## Try it
Print word for word the first line of the listing below and every line after it, through the line with "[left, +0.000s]". Leave out the pictures and the rest.

## Recorded data
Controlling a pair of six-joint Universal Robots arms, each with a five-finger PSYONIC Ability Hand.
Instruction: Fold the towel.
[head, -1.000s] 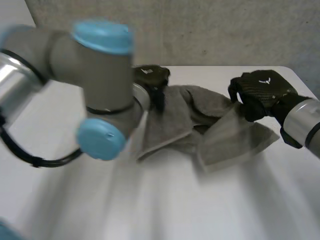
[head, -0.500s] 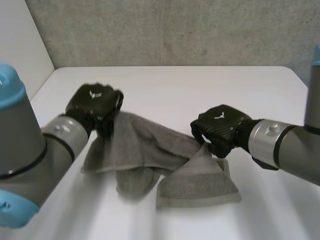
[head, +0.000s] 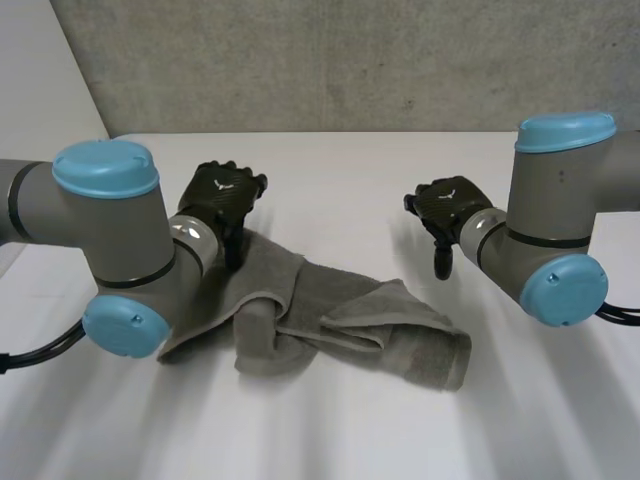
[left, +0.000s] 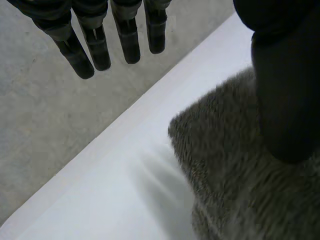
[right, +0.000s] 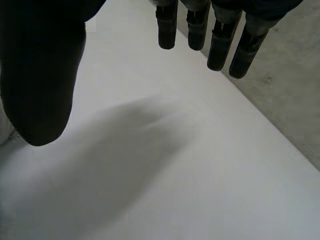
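Grey towel (head: 335, 322) lying crumpled on the white table (head: 340, 175), between the two arms; left hand (head: 222, 195) at its far corner, fingers straight and wide, thumb (left: 284, 100) over the cloth; right hand (head: 447, 206) wide open over bare table, apart from the towel

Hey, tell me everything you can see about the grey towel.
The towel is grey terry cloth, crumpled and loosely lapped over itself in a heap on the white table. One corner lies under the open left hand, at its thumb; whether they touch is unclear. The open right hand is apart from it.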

## Answer space
Controlling a pair of six-joint Universal Robots arms, each with a five-finger PSYONIC Ability Hand.
Instruction: Fold the towel.
[head, -1.000s] 
[head, -0.500s] 
[head, +0.000s] 
[left, +0.000s] 

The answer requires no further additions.